## [Work order]
For the data below, restate word for word only the lines from the line containing "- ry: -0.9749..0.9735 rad" through the line containing "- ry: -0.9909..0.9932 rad", both ends included.

______

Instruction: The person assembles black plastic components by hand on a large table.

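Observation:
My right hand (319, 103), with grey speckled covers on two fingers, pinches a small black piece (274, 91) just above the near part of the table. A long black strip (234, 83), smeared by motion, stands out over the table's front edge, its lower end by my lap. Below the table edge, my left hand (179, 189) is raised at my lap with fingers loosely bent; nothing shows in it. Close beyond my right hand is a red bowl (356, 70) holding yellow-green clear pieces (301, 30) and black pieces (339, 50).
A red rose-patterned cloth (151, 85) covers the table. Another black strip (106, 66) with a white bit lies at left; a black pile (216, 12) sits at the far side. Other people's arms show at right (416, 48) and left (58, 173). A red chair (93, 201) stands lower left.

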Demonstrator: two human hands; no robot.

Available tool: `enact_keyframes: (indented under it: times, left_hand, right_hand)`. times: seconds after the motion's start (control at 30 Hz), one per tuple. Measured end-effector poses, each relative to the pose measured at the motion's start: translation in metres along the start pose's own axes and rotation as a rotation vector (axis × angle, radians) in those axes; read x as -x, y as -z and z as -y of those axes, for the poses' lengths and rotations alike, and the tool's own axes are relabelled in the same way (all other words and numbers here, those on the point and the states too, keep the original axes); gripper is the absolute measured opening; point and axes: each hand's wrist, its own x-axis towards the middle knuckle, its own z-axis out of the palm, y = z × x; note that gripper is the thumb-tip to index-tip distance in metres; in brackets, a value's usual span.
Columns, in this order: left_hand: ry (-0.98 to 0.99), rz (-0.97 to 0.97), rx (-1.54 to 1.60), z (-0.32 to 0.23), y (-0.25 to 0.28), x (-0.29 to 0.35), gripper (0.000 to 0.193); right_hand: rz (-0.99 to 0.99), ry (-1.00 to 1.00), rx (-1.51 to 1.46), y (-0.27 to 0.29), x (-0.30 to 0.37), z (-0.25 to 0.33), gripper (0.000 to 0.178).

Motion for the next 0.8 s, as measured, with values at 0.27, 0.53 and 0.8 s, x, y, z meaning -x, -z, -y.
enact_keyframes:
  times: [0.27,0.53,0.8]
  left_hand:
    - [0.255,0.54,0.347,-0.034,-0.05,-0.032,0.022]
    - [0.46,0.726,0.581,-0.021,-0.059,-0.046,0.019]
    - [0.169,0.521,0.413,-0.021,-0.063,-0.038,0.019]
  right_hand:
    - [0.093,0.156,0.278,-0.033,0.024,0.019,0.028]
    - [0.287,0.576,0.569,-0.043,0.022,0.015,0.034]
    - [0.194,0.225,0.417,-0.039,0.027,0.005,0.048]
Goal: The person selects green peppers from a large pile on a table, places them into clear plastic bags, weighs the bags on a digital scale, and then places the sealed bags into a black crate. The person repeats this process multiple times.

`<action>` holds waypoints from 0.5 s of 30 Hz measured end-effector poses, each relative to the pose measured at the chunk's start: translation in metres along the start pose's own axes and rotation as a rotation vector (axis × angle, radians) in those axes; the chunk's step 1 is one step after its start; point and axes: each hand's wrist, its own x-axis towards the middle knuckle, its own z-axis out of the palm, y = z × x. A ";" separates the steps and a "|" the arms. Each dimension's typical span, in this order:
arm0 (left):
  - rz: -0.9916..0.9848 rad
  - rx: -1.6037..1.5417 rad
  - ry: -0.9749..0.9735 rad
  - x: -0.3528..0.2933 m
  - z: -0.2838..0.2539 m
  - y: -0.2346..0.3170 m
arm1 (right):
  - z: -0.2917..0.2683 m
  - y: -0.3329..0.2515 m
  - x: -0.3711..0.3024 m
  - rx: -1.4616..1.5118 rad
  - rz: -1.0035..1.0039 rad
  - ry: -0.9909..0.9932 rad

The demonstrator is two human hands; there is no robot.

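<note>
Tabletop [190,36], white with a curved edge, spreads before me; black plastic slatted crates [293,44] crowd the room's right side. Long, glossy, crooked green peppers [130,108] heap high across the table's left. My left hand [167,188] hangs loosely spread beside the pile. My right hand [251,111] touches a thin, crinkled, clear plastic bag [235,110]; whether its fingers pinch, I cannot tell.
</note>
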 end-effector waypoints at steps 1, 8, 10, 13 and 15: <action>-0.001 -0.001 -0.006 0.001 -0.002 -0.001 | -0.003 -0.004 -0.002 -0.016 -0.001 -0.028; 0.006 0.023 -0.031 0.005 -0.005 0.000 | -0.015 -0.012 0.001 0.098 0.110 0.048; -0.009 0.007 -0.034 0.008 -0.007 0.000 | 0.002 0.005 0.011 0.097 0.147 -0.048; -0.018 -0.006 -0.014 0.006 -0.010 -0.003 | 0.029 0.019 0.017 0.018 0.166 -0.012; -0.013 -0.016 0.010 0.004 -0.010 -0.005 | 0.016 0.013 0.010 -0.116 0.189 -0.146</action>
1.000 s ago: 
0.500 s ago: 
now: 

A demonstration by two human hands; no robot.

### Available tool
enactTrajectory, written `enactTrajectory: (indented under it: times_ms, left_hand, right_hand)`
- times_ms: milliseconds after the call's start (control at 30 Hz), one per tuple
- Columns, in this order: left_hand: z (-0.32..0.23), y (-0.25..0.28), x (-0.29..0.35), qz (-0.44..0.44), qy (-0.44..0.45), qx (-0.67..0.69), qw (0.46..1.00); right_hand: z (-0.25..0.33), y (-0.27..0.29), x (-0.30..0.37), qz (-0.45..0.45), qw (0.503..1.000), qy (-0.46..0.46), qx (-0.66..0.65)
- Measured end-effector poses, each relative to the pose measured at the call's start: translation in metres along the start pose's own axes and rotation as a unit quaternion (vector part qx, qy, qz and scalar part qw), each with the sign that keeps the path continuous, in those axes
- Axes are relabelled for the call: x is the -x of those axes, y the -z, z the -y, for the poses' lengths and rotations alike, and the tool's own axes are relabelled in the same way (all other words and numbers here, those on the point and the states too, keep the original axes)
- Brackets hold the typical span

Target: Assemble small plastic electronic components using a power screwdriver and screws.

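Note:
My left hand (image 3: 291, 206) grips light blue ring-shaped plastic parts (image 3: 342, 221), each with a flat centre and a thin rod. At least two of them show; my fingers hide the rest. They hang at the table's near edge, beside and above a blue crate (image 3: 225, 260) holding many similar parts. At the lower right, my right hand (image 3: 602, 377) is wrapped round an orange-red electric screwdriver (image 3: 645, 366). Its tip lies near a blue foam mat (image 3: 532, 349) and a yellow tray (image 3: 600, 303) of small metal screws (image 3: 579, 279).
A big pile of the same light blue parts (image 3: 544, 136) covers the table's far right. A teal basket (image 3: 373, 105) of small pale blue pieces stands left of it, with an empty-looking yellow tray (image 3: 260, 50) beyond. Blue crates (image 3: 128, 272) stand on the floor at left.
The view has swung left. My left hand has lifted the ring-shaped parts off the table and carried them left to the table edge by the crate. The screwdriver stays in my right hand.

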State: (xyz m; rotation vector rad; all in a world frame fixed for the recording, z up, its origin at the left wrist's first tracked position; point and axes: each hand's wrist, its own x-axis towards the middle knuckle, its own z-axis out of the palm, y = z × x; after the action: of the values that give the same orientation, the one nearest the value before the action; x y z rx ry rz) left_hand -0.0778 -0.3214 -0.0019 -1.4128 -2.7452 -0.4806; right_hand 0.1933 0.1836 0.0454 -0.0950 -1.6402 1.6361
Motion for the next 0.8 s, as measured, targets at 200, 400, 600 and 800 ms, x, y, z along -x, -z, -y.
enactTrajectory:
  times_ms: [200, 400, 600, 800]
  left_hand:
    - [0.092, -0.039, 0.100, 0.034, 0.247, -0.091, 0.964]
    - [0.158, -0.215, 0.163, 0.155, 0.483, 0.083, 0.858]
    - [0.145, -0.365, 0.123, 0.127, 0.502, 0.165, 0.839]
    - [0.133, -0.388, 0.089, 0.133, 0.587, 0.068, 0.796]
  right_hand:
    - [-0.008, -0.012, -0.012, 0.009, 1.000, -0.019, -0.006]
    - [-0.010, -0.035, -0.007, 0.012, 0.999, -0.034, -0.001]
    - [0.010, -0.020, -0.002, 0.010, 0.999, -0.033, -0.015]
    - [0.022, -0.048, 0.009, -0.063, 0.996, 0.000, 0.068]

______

## [Output of the task]
  - ry: -0.9749..0.9735 rad
  - x: -0.3528..0.2933 m
  - z: -0.2838..0.2539 m
  - y: -0.2346..0.3170 m
arm1 (right):
  - z: -0.2917..0.2683 m
  - y: -0.3329..0.2515 m
  - x: -0.3711..0.3024 m
  - rx: -1.4616..1.5118 rad
  - rz: -1.0035..1.0039 rad
  - ry: -0.9909..0.9932 rad

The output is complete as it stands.